Surprising news comes from Marvel Studios today. The studio begun work on a Venom spin-off film. So far all we know is that a few popular writers are attached to the film. No word on who.

No one knows if Topher Grace, who played Venom in "Spider-Man 3," will be involved. Sam Raimi, the director of the Spider-Man trilogy, will more than likely not be involved due to his dislike for the Venom character. It is often stated that Venom's inclusion in the last Spider-Man movie was one of the film's biggest problems. (I agree, but considering Raimi was forced to include the character I think he pulled it off pretty well.)

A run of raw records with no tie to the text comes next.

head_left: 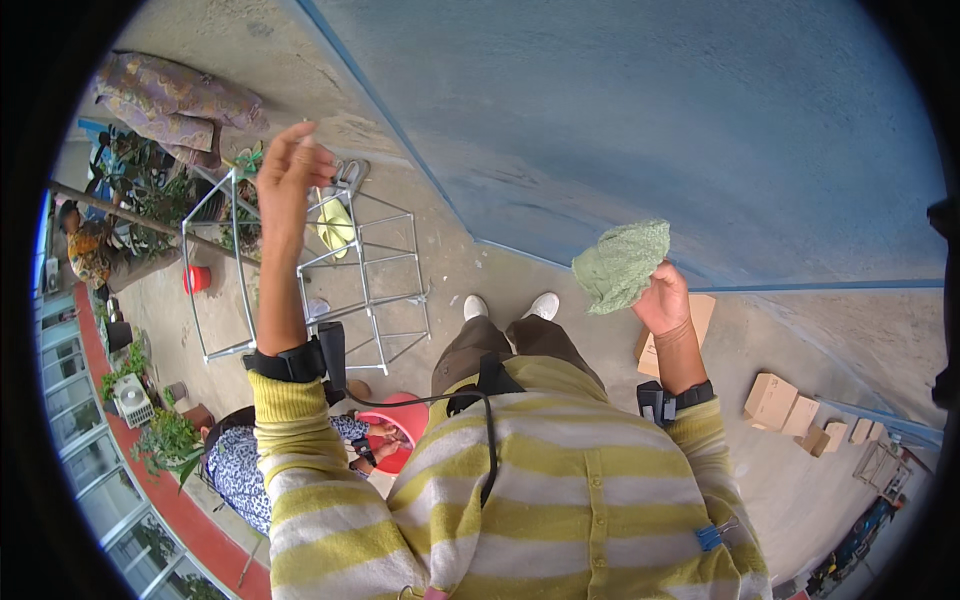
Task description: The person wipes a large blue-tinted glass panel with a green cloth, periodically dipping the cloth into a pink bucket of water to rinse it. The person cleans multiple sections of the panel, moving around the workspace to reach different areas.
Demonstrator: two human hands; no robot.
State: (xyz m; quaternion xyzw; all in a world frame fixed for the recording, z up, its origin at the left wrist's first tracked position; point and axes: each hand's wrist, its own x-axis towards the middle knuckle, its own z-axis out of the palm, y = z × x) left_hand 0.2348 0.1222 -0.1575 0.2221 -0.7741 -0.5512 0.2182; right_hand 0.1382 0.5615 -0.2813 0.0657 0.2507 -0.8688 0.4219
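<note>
In front of the blue-painted wall [637,135], my right hand [664,300] grips a crumpled light green cloth [624,266] at its right edge. My left hand [294,161] is raised at the upper left, fingers curled, close to the wall's bare upper part. Whether something small lies between its fingertips cannot be told. Beneath that hand stands a grey metal tube rack [364,262], with yellow-green slippers [335,225] and grey shoes [351,176] near it.
A co-worker in a patterned top [238,465] reaches into a red basin [394,431] at the lower left. Another person [90,251] is farther left, near a red bucket [197,279]. Cardboard boxes [771,401] lie on the right. A patterned cloth [176,101] hangs at the upper left.
</note>
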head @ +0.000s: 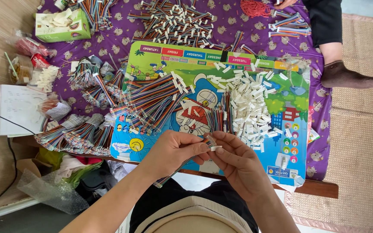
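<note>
Left hand [175,149] pinching multicoloured ribbon cable [182,164] at frame centre; right hand [236,164] at 3 o'clock of it, fingertips gripping white connector [215,148]. Loose connector pile [249,105] at 12 o'clock, on cartoon board [290,142].

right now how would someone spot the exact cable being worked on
Start at the bright cartoon board on the low table. At its near edge both hands meet: the left hand pinches a rainbow ribbon cable, the right hand holds its white plug. It alone is lifted off the piles.

Cable pile [152,103] lies left of connector heap [249,108] on the board [290,168] — tissue box [61,26] far left, apparently.
</note>
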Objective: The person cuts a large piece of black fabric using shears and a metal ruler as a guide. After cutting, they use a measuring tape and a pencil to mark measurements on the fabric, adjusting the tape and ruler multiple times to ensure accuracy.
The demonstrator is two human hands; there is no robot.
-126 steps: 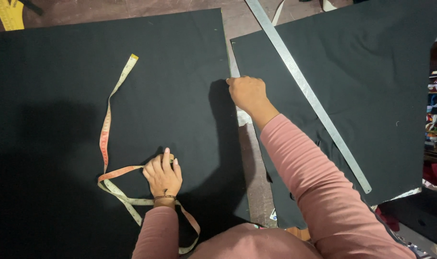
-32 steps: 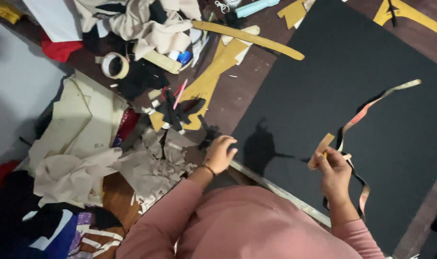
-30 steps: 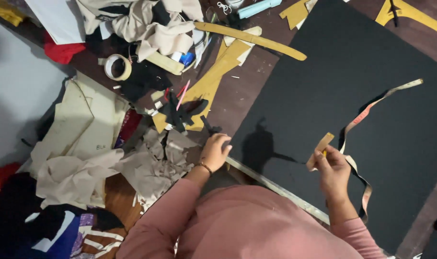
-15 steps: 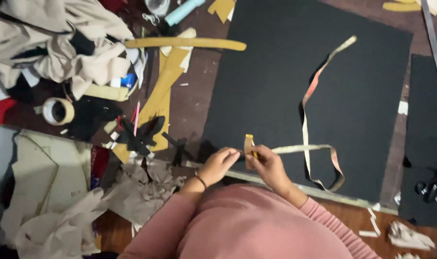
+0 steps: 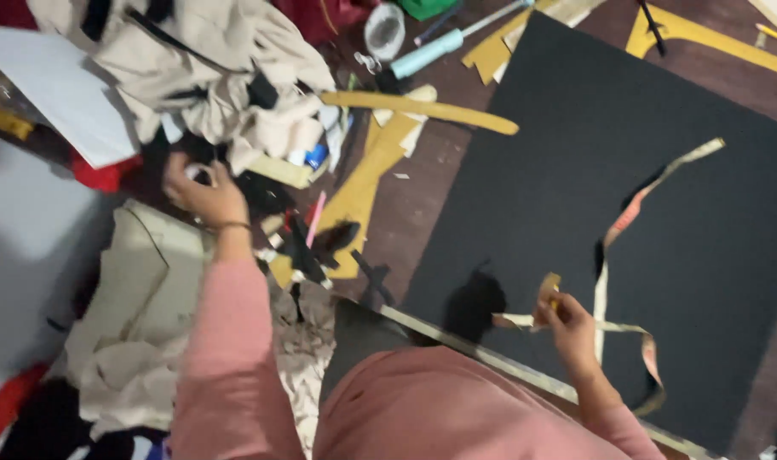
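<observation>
Right hand (image 5: 569,322) pinches one end of a long, worn cloth measuring tape (image 5: 614,255), fingers clamped on it; the tape trails across the large black fabric sheet (image 5: 576,170). Left hand (image 5: 203,192) reaches well away into the clutter, fingers curled around a small roll of pale adhesive tape (image 5: 199,174); motion blur, so I cannot tell whether the grip has closed.

Judgement: measuring paused, fetching in hand. Lifting the roll free calls for care among the cream garments (image 5: 210,68) and yellow card pattern pieces (image 5: 363,179).

Brown wooden worktable (image 5: 423,196), crowded with scraps.
</observation>
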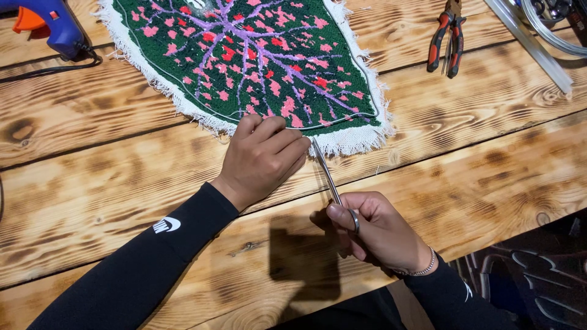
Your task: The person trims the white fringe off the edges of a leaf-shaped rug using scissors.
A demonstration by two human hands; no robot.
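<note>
A leaf-shaped tufted rug piece, green with pink, red and purple veins and a white frayed fringe, lies on the wooden table. My left hand presses down on its near fringe edge, fingers curled over the cloth. My right hand grips the handles of slim metal scissors, whose blades point up toward the fringe right beside my left fingers.
A blue glue gun with an orange trigger and black cord lies at the far left. Red-handled pliers rest at the far right, next to clear glue sticks. The table's near edge runs by my right wrist.
</note>
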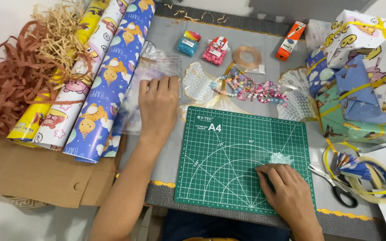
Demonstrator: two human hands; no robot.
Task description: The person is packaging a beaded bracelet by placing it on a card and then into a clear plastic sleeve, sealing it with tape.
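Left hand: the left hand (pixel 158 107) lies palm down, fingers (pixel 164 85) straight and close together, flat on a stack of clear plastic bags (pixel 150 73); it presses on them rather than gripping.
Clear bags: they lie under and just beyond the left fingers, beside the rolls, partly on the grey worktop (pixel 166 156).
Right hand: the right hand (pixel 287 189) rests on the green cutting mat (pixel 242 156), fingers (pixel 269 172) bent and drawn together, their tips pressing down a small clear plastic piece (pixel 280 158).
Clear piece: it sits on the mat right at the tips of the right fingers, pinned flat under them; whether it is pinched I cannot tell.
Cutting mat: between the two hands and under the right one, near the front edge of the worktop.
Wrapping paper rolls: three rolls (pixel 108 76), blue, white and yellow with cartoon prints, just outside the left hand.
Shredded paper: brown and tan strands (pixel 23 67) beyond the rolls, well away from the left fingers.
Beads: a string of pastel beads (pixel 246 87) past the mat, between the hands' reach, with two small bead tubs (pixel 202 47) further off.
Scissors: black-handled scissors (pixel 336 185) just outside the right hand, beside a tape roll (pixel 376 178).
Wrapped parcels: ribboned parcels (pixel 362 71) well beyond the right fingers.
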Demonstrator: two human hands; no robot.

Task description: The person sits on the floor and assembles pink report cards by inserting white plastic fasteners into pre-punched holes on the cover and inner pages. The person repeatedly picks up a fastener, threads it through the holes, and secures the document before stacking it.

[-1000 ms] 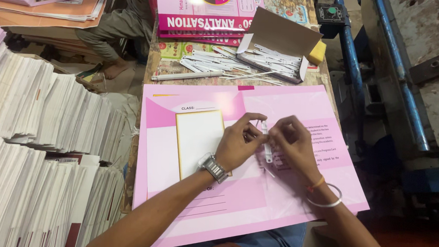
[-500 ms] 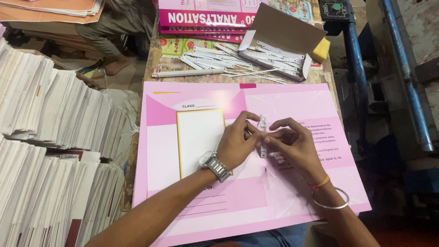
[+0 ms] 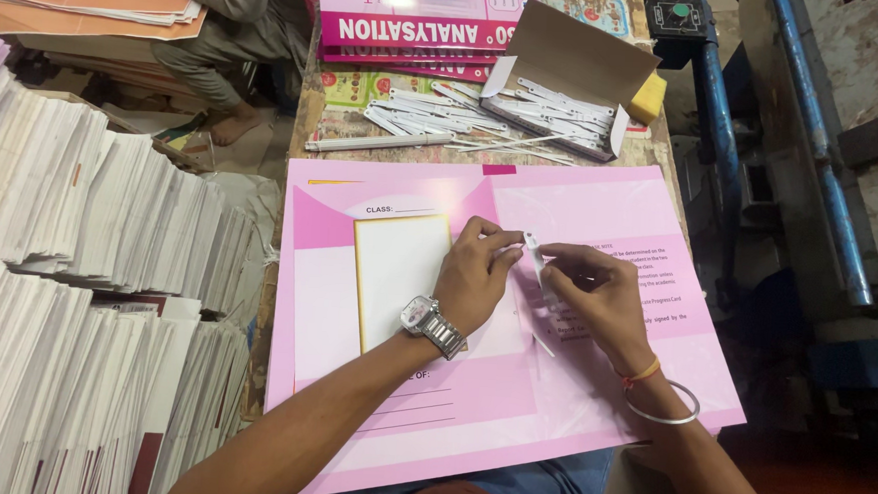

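Note:
A large pink printed card sheet (image 3: 511,401) lies flat on the table in front of me. Over its middle, my left hand (image 3: 473,274), with a metal wristwatch, and my right hand (image 3: 592,295), with a bangle and an orange thread, both pinch one thin white plastic strip (image 3: 536,254). The strip is tilted and sits just above the sheet's centre fold. A second white strip (image 3: 544,345) lies on the sheet below my right hand.
Behind the sheet are an open cardboard box (image 3: 568,78) of white strips, several loose strips (image 3: 416,116), a yellow sponge (image 3: 647,96) and pink books (image 3: 421,21). Tall paper stacks (image 3: 66,288) fill the left. Another person (image 3: 225,35) sits at the far left. A blue machine frame (image 3: 814,166) stands right.
Both hands have stayed over the sheet's middle; the white strip now stands out more clearly between the fingertips, and my right hand has shifted slightly.

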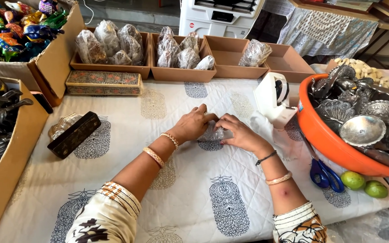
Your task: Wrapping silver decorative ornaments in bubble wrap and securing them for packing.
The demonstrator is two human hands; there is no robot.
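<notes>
Near the surface's middle, we see our left hand point(193, 124) and right hand point(241, 134) closed together around a small plastic-wrapped bundle point(212, 133). Toward the right edge stand a white tape dispenser point(273, 100) and an orange basin point(327, 139); cardboard trays point(183, 73) line the far edge.

You're at a handicraft packing bench, a small workshop or shop backroom. A block-printed quilted cloth point(190, 180) covers the table. 4 cardboard trays point(183, 72) hold plastic-wrapped pieces, an orange tub point(325, 139) is heaped with silver metalware, painted figurines point(19, 27) fill a carton, with a tape dispenser point(273, 99) and scissors point(325, 175) nearby.
</notes>
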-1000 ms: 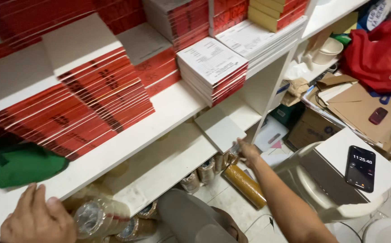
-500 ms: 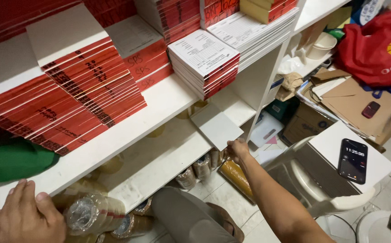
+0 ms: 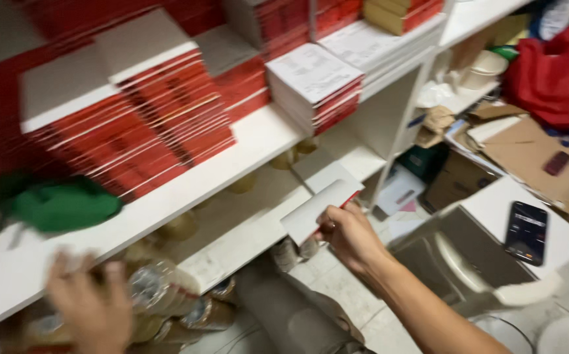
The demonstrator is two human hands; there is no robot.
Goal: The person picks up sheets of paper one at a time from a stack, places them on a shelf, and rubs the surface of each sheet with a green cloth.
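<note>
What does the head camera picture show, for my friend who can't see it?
The right hand holds a thin white booklet near white shelves stacked with red books. The blurry left hand rests by plastic bottles.

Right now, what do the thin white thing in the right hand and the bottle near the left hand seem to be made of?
The booklet in the right hand looks like paper: matte white cover, thin red edge, flat. The bottle by the left hand seems clear plastic, glossy with highlights, though motion blur leaves it uncertain.
</note>
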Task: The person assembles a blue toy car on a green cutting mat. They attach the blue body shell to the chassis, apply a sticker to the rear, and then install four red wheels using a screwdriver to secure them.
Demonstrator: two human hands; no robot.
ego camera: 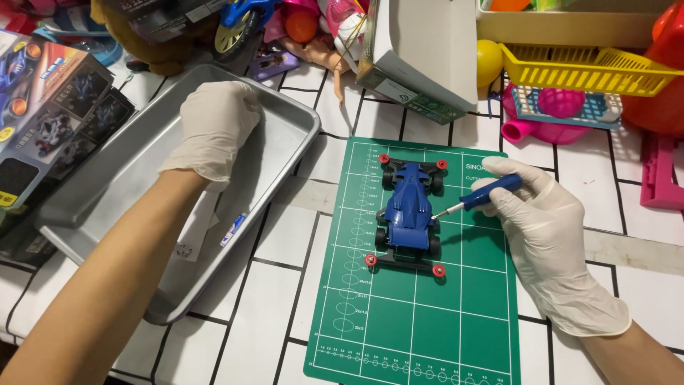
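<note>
We find the right hand [545,221] clamped on a blue screwdriver [479,199] at the unbraced blue toy car [410,207], left hand [214,128] loosely curled in the metal tray [285,153], so the tip may slip and the car skid

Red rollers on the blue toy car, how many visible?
4. On the blue toy car: front-left roller, front-right roller, rear-left roller, rear-right roller. Any under the body would be hidden.

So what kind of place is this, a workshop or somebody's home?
Probably a home hobby table. A blue toy race car sits on a green cutting mat, the right hand works on it with a screwdriver, and toys crowd a yellow basket behind.
</note>
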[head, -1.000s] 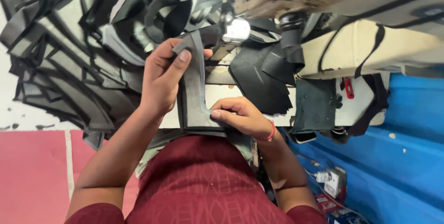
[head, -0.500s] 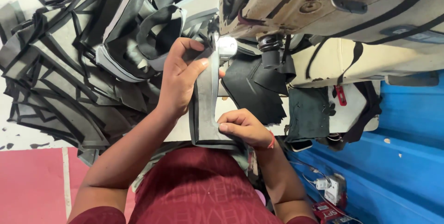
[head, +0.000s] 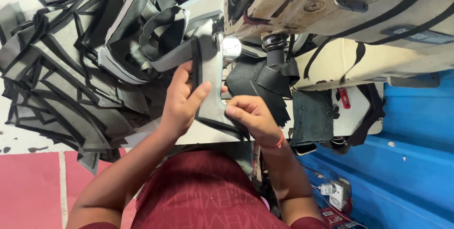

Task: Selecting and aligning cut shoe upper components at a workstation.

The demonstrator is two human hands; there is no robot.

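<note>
My left hand [head: 182,103] grips a long grey fabric piece with black edging [head: 210,82], thumb pressed on its face. My right hand [head: 250,115], with a red band at the wrist, pinches the piece's near end against the white table edge [head: 203,137]. The strip's far end reaches toward the small lit lamp [head: 231,48] under the head of the worn cream sewing machine [head: 340,7]. A larger stitched grey and black assembly [head: 156,35] joins the strip on the far left.
A heap of grey pieces with black borders [head: 61,87] covers the table on the left. Dark fabric pieces [head: 265,85] lie under the machine, and one [head: 309,115] hangs off the table. Right is a blue surface [head: 406,163]; a white plug box [head: 333,192] sits low.
Both hands have pushed the grey strip farther toward the machine's lamp. The view has shifted closer, and the stitched assembly now shows more fully at the top.
</note>
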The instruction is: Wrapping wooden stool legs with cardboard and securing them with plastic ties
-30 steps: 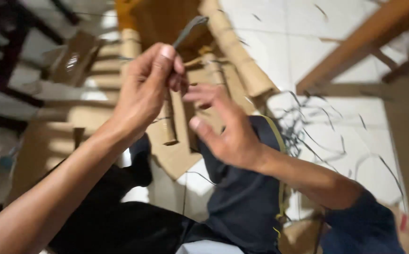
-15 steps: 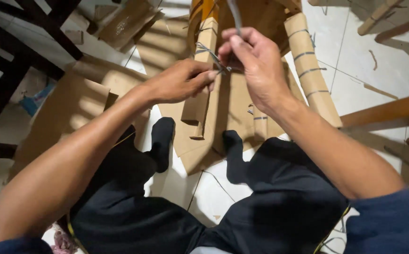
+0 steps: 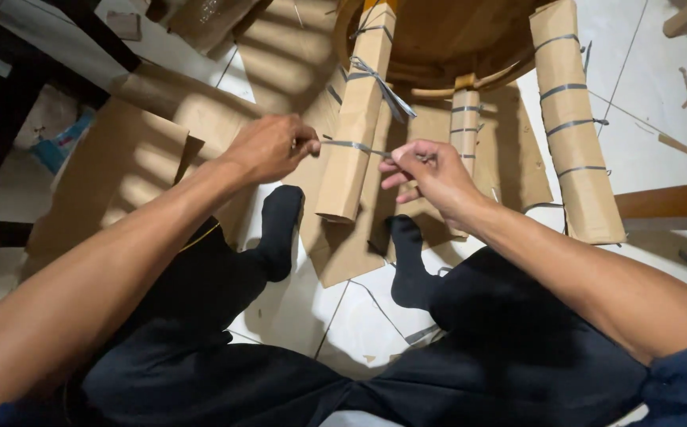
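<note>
1. Presently, the left hand (image 3: 268,146) pinches one end of a grey strap (image 3: 351,146), fingers shut tight on it, at the left side of the near paper-wrapped leg (image 3: 355,119).
2. The right hand (image 3: 430,174) pinches the other end of the same strap just right of that leg, thumb and forefinger closed on it, the remaining fingers loosely curled.
3. The strap runs taut across the leg's front, below a band already knotted (image 3: 375,75) higher up.
4. The leg belongs to an upturned wooden piece of furniture (image 3: 446,39) standing on cardboard (image 3: 122,158) over the tiled floor (image 3: 343,316); two more wrapped legs (image 3: 573,119) stand to the right and far side, each banded.
5. Judgement: good practice calls for even pull from both hands, the strap kept level and flat on the paper, and tension held while crossing the ends, lest the wrap slacken or tear.
</note>
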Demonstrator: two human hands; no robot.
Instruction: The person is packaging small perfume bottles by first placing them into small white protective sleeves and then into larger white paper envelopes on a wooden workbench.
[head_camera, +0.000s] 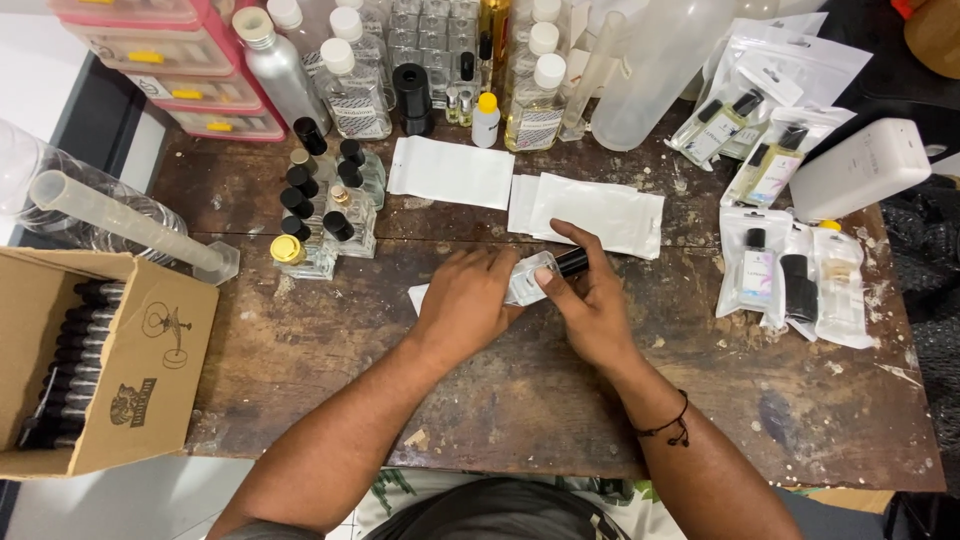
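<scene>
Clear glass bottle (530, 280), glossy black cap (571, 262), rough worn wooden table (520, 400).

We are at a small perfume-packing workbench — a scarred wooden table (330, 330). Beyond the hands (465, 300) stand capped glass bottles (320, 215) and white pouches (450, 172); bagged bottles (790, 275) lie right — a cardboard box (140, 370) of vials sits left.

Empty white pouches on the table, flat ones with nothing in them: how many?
3. One pouch lies below the big bottles; a second sits right of it, partly under a third above the hands. A white corner under the left hand may be another.
</scene>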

So, a solo Venom movie? We'll see. Venom did have his own comic storyline where he was portrayed as an anti-hero. It would be interesting to see the character in a more sympathetic light. And what of the "Spider-Man" series? Will this movie be connected to Raimi's superhero trilogy? Time will tell. The whole idea puzzles me though.

TRAILER(S) - Super Bowl TV Spots Collection

So here we have a collection of several TV spots advertising some highly anticipated films for this year. If any of these trailers go down, let me know.


The trailer shows a huge deal more than the previous theatrical trailers have. I'm stoked for "Iron Man!" I loved that final shot.


This short spot has a lot of stuff we've seen from the previous trailer, but it still looks rather exciting and well shot. Timur Bekmambetov is said to be quite the talent. I've yet to get a taste of his stuff, but should be viewing his "Night Watch" soon.


Not nearly as exciting as the theatrical trailer and not much is there that we have not seen before. Though it still gives off a darker vibe than the previous film.


Probably the most satisfying trailer next to "Iron Man." "Wall-E" looks clever, funny and cute all rolled in to one. I hope Pixar does more with this idea than they did with their last couple of movies.